About this task
In the copy, every line of the material that follows must appear exactly, and no pictures should.

Dataset excerpt
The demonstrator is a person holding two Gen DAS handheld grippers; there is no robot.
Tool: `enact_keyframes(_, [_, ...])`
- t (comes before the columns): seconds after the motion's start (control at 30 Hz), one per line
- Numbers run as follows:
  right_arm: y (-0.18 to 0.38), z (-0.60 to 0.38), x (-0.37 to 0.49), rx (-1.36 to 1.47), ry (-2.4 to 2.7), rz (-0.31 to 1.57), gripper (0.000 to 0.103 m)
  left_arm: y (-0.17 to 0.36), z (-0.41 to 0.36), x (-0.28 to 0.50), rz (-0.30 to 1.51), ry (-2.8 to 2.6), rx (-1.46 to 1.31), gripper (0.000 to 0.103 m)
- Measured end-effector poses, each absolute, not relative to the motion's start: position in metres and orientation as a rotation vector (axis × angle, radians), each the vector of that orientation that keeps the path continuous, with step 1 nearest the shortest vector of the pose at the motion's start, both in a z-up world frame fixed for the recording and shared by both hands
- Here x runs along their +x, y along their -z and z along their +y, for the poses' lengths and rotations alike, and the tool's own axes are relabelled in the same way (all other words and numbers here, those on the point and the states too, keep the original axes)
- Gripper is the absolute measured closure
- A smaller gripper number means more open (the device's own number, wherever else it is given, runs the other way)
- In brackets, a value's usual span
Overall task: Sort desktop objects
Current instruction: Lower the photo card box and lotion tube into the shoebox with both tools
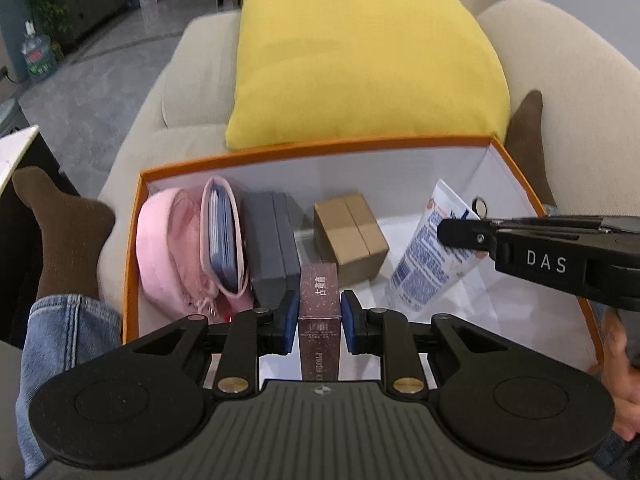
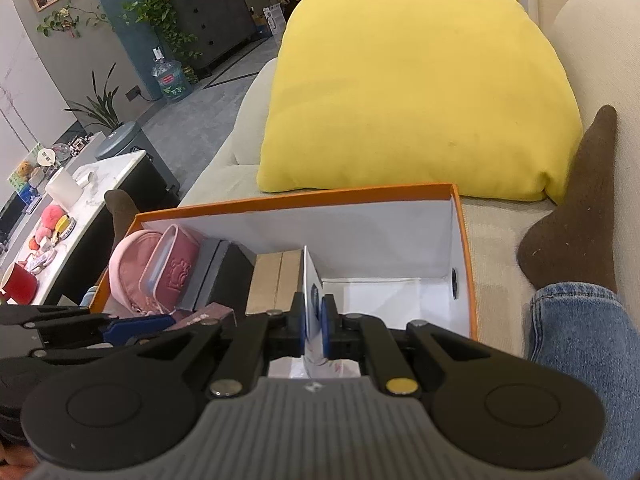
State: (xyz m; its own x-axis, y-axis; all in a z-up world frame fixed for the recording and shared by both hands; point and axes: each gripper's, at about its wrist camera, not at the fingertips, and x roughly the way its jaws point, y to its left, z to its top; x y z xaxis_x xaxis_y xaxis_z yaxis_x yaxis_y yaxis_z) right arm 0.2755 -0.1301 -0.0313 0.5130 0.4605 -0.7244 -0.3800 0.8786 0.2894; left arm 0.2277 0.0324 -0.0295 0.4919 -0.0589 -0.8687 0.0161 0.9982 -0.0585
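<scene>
An orange box point(image 1: 320, 145) with a white inside sits on the sofa between the person's legs. My left gripper point(image 1: 320, 312) is shut on a slim maroon carton point(image 1: 319, 292), held upright over the box's front middle. My right gripper point(image 2: 312, 316) is shut on a white tube point(image 1: 432, 248) with blue print, standing tilted in the box's right half; in the right wrist view the tube point(image 2: 310, 280) shows edge-on. In the box lie a pink pouch point(image 1: 168, 244), a pink case with blue cards point(image 1: 222, 236), a grey box point(image 1: 272, 248) and a brown cardboard box point(image 1: 350, 236).
A yellow cushion point(image 1: 360, 56) leans behind the box on the beige sofa point(image 1: 192, 92). Brown-socked feet point(image 1: 64, 220) flank the box on both sides. A white side table point(image 2: 92, 184) with a red mug and small items stands to the left.
</scene>
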Motion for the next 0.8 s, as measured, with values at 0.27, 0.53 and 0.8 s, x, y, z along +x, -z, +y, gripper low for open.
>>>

Answer for the task
The demonstrator is a person holding two Gen DAS handheld grippers; there is no robot.
Tool: `enact_keyframes(_, [_, ...])`
- t (comes before the columns): seconds after the motion's start (control at 30 Hz), one per line
- Numbers run as follows:
  right_arm: y (-0.18 to 0.38), z (-0.60 to 0.38), x (-0.37 to 0.49), rx (-1.36 to 1.47), ry (-2.4 to 2.7), rz (-0.31 to 1.57), gripper (0.000 to 0.103 m)
  left_arm: y (-0.17 to 0.36), z (-0.41 to 0.36), x (-0.28 to 0.50), rz (-0.30 to 1.51), ry (-2.8 to 2.6), rx (-1.46 to 1.31), gripper (0.000 to 0.103 m)
- Measured end-effector poses, each absolute, not relative to the motion's start: position in metres and orientation as a rotation vector (axis × angle, radians), each the vector of that orientation that keeps the path continuous, with step 1 nearest the shortest vector of the pose at the motion's start, both in a z-up world frame fixed for the recording and shared by both hands
- Here x runs along their +x, y along their -z and z along their +y, for the poses' lengths and rotations alike, and the tool's own axes are relabelled in the same way (all other words and numbers here, those on the point and the states too, keep the original axes)
- Gripper is the absolute measured closure
- A smaller gripper number means more open (the device's own number, wherever else it is given, runs the other way)
- In brackets, a value's usual span
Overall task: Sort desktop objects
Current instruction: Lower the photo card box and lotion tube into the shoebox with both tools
State: (xyz m; its own x-axis, y-axis; all in a z-up world frame fixed for the recording and shared by both hands; point and axes: each gripper's, at about its wrist camera, not at the fingertips, and x roughly the way its jaws point, y to its left, z to its top; x y z xaxis_x xaxis_y xaxis_z yaxis_x yaxis_y yaxis_z) right arm 0.2755 -0.1301 -0.0313 0.5130 0.4605 -0.7244 -0.3800 0.8786 0.2894; left arm 0.2277 0.0324 -0.0295 0.4919 -0.0589 -0.8687 0.0161 0.9982 -0.0585
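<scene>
An orange box point(image 1: 320, 145) with a white inside sits on the sofa between the person's legs. My left gripper point(image 1: 320, 312) is shut on a slim maroon carton point(image 1: 319, 292), held upright over the box's front middle. My right gripper point(image 2: 312, 316) is shut on a white tube point(image 1: 432, 248) with blue print, standing tilted in the box's right half; in the right wrist view the tube point(image 2: 310, 280) shows edge-on. In the box lie a pink pouch point(image 1: 168, 244), a pink case with blue cards point(image 1: 222, 236), a grey box point(image 1: 272, 248) and a brown cardboard box point(image 1: 350, 236).
A yellow cushion point(image 1: 360, 56) leans behind the box on the beige sofa point(image 1: 192, 92). Brown-socked feet point(image 1: 64, 220) flank the box on both sides. A white side table point(image 2: 92, 184) with a red mug and small items stands to the left.
</scene>
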Motion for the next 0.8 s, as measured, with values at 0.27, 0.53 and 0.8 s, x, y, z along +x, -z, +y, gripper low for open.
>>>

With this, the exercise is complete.